### Task brief
Below are entries. Reproduce exactly the lines between the line holding "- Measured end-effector" and the line holding "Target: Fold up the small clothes", inclusive, and only those.

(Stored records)
───
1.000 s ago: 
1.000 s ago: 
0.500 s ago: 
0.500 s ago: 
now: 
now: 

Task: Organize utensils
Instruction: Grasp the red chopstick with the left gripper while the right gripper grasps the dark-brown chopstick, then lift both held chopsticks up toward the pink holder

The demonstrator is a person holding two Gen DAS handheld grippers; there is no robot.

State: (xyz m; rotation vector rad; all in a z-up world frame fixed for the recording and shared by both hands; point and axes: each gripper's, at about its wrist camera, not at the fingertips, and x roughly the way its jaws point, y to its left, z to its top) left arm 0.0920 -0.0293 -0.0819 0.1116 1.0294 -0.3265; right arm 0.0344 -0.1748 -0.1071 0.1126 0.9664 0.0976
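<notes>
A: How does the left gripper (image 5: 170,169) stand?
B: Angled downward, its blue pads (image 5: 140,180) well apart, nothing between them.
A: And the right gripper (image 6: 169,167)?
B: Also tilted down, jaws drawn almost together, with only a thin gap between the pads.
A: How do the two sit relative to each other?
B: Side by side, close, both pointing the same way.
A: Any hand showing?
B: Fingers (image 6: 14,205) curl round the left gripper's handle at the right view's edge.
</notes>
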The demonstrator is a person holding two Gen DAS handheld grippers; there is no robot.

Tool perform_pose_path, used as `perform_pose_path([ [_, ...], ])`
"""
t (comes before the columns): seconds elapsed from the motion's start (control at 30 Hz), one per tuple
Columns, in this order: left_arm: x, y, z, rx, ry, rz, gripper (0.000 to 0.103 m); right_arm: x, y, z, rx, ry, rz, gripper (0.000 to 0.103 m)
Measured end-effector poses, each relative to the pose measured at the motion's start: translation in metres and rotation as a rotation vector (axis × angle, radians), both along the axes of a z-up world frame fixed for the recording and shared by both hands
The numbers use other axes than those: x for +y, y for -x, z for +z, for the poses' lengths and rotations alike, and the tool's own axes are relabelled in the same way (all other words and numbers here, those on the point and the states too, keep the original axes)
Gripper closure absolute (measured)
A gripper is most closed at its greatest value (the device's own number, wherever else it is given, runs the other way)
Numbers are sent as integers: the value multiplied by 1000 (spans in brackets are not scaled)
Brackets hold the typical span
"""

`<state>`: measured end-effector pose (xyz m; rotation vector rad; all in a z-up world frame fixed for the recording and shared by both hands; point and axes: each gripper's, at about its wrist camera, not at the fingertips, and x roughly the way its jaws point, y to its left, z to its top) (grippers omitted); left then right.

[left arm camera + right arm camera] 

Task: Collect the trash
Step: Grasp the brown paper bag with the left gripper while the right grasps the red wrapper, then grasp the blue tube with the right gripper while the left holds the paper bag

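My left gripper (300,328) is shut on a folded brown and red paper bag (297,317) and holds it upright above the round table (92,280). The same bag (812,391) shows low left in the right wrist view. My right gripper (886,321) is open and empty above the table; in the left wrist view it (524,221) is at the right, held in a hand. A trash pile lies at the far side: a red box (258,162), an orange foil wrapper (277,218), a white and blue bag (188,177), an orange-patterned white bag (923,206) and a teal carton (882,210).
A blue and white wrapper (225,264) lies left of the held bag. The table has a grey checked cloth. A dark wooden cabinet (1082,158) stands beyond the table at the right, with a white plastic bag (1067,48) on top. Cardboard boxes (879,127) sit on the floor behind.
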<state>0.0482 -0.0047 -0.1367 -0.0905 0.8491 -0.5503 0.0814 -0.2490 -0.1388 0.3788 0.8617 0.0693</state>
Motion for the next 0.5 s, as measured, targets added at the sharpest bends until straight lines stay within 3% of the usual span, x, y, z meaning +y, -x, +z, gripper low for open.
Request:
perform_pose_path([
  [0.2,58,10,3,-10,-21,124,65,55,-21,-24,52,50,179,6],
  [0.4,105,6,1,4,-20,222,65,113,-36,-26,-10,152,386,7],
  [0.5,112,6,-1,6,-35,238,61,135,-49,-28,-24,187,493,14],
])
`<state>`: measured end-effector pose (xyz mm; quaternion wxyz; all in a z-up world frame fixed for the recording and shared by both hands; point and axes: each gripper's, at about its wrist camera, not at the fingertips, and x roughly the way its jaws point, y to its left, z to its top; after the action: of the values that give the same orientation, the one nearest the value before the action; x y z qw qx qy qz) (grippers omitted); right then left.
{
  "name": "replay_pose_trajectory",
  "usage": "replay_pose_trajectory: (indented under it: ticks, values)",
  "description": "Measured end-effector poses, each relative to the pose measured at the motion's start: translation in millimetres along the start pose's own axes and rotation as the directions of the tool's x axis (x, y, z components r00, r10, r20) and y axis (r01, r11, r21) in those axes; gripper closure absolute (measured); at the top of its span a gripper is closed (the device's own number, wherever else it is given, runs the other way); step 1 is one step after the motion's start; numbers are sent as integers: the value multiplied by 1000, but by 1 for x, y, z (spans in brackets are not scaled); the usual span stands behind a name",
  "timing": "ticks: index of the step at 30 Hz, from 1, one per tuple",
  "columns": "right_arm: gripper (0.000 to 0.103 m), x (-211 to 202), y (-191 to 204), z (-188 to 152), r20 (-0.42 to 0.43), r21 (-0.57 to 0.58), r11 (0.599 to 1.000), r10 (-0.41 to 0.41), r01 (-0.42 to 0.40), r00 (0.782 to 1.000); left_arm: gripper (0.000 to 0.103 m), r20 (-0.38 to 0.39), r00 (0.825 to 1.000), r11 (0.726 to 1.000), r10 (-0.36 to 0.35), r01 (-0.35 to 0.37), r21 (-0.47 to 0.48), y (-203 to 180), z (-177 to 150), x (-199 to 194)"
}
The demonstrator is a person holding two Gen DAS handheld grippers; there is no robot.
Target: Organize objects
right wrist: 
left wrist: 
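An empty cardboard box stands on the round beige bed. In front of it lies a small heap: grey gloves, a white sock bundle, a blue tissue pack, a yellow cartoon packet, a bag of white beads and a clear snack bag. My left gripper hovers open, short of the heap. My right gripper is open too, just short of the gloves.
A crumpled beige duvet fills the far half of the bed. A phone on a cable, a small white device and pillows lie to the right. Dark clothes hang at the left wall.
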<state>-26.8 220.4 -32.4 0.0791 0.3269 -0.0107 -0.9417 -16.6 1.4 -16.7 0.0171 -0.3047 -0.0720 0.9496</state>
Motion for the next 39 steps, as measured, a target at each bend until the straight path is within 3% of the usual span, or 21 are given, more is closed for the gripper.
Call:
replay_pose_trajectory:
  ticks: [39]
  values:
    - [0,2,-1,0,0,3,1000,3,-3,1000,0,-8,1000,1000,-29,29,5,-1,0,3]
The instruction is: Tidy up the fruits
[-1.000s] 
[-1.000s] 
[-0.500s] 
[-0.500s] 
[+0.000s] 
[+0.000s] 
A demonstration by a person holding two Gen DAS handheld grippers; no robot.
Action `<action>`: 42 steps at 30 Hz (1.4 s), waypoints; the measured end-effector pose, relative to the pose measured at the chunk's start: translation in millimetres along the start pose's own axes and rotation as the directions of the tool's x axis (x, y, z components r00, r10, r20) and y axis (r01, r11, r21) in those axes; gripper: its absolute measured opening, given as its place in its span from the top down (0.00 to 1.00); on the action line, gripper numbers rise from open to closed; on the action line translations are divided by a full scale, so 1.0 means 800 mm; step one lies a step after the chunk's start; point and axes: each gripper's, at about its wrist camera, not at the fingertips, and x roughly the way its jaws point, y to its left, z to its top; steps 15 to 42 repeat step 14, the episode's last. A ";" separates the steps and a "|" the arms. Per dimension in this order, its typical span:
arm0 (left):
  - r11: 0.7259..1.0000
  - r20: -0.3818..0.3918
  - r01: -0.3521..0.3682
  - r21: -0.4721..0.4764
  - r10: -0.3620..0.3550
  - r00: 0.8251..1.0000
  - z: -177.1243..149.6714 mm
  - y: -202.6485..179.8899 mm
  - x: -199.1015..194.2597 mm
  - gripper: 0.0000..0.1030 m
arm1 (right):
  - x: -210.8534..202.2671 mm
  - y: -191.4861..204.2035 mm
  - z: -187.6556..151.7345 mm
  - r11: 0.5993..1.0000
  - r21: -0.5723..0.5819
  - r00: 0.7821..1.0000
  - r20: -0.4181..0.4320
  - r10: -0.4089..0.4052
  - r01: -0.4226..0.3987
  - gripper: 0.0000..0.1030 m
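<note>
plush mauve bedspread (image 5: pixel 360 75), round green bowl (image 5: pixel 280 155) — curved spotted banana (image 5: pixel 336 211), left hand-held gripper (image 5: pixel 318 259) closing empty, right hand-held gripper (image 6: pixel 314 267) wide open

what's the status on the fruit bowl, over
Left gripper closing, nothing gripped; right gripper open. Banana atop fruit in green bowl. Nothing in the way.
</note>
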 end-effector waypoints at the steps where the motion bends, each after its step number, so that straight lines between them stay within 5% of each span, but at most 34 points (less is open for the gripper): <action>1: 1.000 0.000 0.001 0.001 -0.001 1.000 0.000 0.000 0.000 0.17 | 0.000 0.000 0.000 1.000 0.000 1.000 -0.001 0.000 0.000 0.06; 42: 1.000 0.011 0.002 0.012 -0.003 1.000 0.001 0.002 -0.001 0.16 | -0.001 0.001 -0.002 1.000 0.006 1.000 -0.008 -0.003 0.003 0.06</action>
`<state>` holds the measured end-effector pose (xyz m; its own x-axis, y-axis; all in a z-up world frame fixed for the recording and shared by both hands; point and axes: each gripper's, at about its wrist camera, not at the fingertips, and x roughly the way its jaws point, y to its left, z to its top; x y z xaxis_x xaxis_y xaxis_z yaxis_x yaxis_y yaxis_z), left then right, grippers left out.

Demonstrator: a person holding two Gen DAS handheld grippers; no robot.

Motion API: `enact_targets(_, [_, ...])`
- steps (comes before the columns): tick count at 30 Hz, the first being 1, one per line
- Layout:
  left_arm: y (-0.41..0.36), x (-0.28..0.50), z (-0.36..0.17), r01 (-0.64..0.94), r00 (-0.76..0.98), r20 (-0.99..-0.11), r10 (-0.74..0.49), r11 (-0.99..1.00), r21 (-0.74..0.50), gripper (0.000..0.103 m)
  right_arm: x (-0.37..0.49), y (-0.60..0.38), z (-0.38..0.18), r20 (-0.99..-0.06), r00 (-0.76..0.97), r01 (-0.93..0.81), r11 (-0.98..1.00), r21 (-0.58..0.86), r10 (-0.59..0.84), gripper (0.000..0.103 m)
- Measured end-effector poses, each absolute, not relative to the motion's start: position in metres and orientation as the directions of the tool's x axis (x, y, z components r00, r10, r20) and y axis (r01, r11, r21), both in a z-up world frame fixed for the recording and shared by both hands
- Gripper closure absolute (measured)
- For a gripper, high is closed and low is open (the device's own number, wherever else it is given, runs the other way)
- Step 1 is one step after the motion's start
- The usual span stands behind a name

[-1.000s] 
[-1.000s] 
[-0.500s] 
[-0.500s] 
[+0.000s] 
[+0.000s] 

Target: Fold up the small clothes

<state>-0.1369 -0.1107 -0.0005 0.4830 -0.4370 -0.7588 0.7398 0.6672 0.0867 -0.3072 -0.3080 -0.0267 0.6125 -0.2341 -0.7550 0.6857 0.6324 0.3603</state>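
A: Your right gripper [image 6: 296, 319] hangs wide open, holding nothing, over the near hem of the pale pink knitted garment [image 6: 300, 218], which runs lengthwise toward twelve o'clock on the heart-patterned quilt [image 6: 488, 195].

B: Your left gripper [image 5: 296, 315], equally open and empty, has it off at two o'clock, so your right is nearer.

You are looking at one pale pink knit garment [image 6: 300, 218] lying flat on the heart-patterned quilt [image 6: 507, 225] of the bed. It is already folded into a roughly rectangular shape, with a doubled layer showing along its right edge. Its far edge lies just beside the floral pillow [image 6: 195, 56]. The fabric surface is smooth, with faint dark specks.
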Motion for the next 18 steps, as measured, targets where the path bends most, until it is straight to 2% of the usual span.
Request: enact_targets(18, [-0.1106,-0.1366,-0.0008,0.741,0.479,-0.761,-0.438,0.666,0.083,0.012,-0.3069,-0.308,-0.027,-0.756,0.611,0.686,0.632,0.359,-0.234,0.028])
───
### Answer section
- Measured end-effector poses, each absolute, not relative to the motion's start: position in metres and orientation as the directions of the tool's x axis (x, y, z components r00, r10, r20) and y axis (r01, r11, r21), both in a z-up world frame fixed for the recording and shared by both hands
- Gripper closure absolute (measured)
- For a gripper, high is closed and low is open (the device's own number, wherever else it is given, runs the other way)
- Step 1 is one step after the motion's start
- The usual span stands behind a name

[-1.000s] 
[-1.000s] 
[-0.500s] 
[-0.500s] 
[+0.000s] 
[+0.000s] 

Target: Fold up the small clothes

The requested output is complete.